Estadio Diego Armando Maradona is a stadium located in the district of Villa General Mitre, Buenos Aires, Argentina. It is the home venue of club Argentinos Juniors, and has a capacity of 26,000.

It was given its name in 2004 in honour of former Argentinos player Diego Maradona (1960–2020) who made his professional debut here in 1976, following the refurbishment of the ground, and to celebrate the club's centenary year.

History 

Before the construction of this stadium, there was another one on the same place, wooden made, which first opened in 1940. Since it was small and unsafe, it was left apart in the early 1980s, and the football team moved its basis to the nearer Arquitecto Ricardo Etcheverri stadium, in the neighbourhood of Caballito. The idea was to build a modern and bigger stadium with the 5,800,000 dollars that the club received from the transfer of Diego Armando Maradona to the FC Barcelona but finally that money was invested in constructing other venues at the multisport complex Las Malvinas, owned by the same club, and in bringing some first level footballers in order to succeed at the national championship. The project of the new stadium had to wait until the next decade.

In 1995, the old stadium was demolished, but at the same time a deep economic crisis hit the club and continued for a long time, delaying the works for eight years. Finally, in 2003, the new stadium was finished, and opened on December 26. Six months later, the team returned to the Argentinean First Division, where it is now based. The opening ceremony included two football games between the 1984 team, that won the first national championship for the club versus the team that won the second division tournament in 1997, and another one between the Argentinean U-20 national team and a mix of some of the best players born in the club's youth divisions such as Juan Pablo Sorín, Esteban Cambiasso, Diego Placente, Carlos Mac Allister, Claudio Borghi, Fabricio Coloccini, Leonel Gancedo and Sergio Batista together with some other remarkable footballers that played in Argentinos, such as Ubaldo Fillol. 

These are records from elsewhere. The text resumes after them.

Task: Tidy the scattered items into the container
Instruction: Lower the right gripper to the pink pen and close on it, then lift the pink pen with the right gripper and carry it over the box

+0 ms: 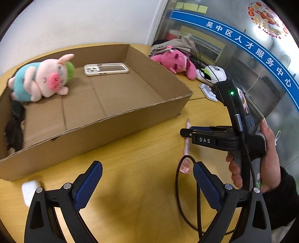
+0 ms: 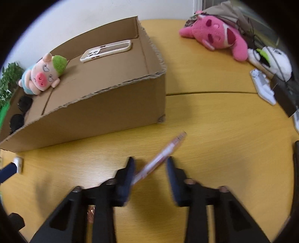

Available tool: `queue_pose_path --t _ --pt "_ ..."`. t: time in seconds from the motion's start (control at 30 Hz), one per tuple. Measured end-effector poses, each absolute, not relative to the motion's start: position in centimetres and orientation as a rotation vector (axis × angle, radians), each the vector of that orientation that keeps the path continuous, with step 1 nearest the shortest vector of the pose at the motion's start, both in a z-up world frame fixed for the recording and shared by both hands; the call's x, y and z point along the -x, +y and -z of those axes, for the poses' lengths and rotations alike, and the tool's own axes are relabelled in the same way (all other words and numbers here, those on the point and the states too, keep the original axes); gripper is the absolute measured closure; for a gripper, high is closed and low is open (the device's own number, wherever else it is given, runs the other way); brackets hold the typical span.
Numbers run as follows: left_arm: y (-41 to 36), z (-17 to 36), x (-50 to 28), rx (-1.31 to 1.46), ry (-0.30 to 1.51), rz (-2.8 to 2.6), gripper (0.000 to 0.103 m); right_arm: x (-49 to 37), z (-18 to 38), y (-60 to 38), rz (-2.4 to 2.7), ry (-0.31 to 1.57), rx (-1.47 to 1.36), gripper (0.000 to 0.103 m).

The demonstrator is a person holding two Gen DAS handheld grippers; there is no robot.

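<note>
Straddling the pink pen (image 2: 160, 158) with the right claw (image 2: 150, 168) part-closed, pads apparently not yet pressing, left claw (image 1: 147, 179) gaping empty, next needing a firm pinch before lifting toward the cardboard box (image 2: 104, 112) at ten o'clock.

Black grippers (image 1: 147, 179), blue ribbed fingers (image 1: 87, 187), black sleeve (image 1: 284, 196)

Office: glass partition (image 1: 233, 61) with service-centre banner (image 1: 248, 46), sticky notes (image 1: 192, 7).

The yellow wooden table (image 2: 214, 119) carries a cardboard box (image 2: 112, 112), a pink pen (image 2: 168, 149), a white case (image 1: 29, 190), a pink plush (image 2: 214, 35) and a white plush (image 2: 276, 61).
</note>
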State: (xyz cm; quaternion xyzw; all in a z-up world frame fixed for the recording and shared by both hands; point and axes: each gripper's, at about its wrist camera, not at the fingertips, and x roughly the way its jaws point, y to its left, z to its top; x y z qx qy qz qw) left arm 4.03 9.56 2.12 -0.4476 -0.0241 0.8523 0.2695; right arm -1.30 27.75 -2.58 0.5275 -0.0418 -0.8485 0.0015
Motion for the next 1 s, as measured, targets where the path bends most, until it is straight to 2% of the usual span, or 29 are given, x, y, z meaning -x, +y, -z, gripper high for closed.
queue_pose_path --t 0.03,0.1,0.23,0.47,0.8,0.9,1.0 --pt "9.9 -2.0 -3.8 1.21 -0.064 -2.289 0.004 1.3 2.7 28.0 2.667 -0.145 -1.653 0.086" --pt "10.5 -1.9 -3.4 1.217 -0.064 -2.262 0.004 1.2 2.7 29.0 2.649 -0.224 -1.645 0.093" --pt "12.0 -1.8 -3.0 1.219 -0.069 -2.207 0.004 0.7 2.8 30.8 2.575 -0.436 -1.611 0.094" --pt "14.0 -1.6 -3.4 1.21 -0.125 -2.078 0.004 -1.3 1.0 31.9 2.537 -0.598 -1.471 0.094" --pt "14.1 -2.1 -3.4 1.148 -0.193 -2.012 0.005 -1.7 -5.3 30.7 2.537 -0.622 -1.193 0.094" --pt "13.8 -2.1 -2.9 1.15 -0.183 -2.025 0.012 -2.0 -6.4 30.5 2.523 -0.612 -1.164 0.094" --pt "13.7 -2.4 -2.7 1.133 -0.168 -2.035 0.024 -2.0 -7.4 29.9 2.509 -0.606 -1.142 0.094"
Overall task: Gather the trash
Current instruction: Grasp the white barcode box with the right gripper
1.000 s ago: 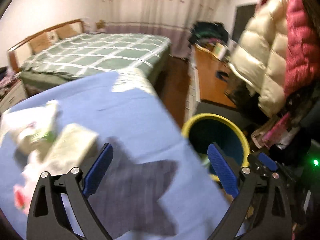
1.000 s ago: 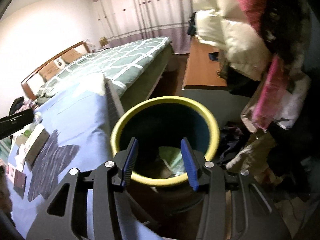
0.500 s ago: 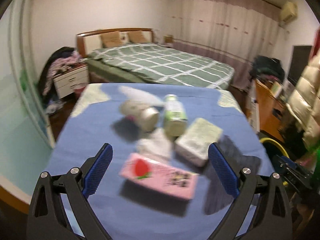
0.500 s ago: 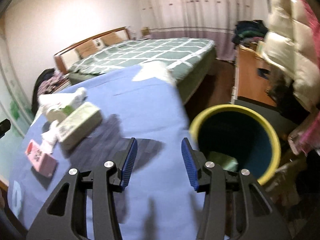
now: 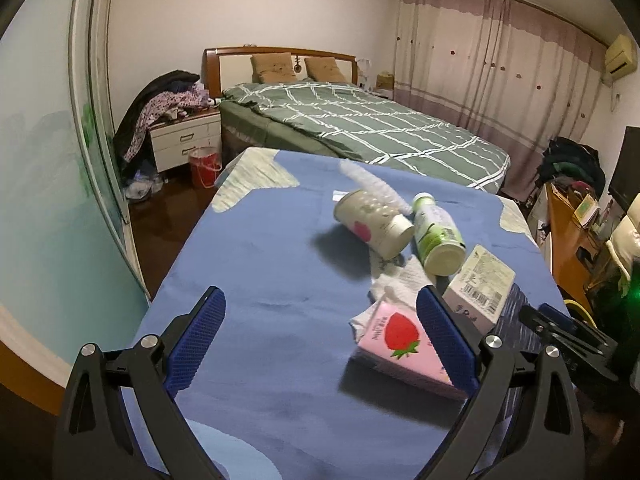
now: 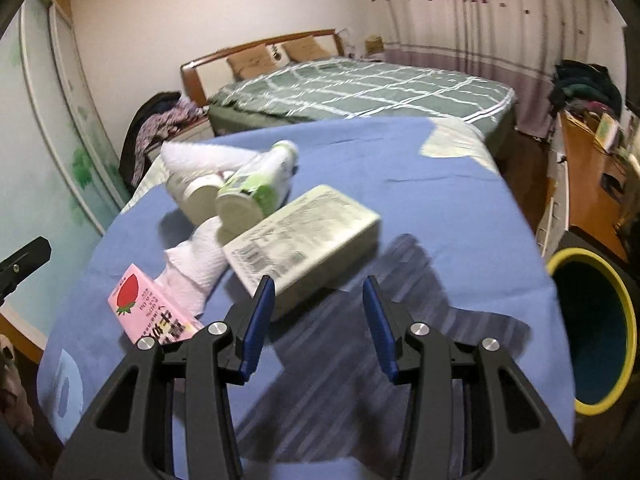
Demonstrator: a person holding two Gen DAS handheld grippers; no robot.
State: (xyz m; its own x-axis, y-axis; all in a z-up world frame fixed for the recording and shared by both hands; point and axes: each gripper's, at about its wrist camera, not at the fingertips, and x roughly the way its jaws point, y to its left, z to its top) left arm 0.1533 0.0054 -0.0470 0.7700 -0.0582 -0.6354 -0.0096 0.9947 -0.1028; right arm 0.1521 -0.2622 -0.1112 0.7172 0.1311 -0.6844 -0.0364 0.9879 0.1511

At the end of 2003 works concluded, after several interruptions for economic reasons, since the stadium was built with genuine money paid into the club and not by companies or donations, as some versions wanted to indicate, reopening with a great party on December 26 of that year, with 30,000 people in the stands to watch how a team of Argentinos Juniors' former players of the 1985 Copa Libertadores winning team against the squad that achieved promotion to Primera División in 1997, plus a match between the U20 Argentinos Juniors vs a combined of past club legends from the youth academy including Esteban Cambiasso, Juan Pablo Sorín and Claudio Borghi. The aforementioned teams were managed, respectively, by Roberto Saporiti, Osvaldo Chiche Sosa, José Pekerman, and Hugo Tocalli, all of them former players or coaches of the club and identified with it.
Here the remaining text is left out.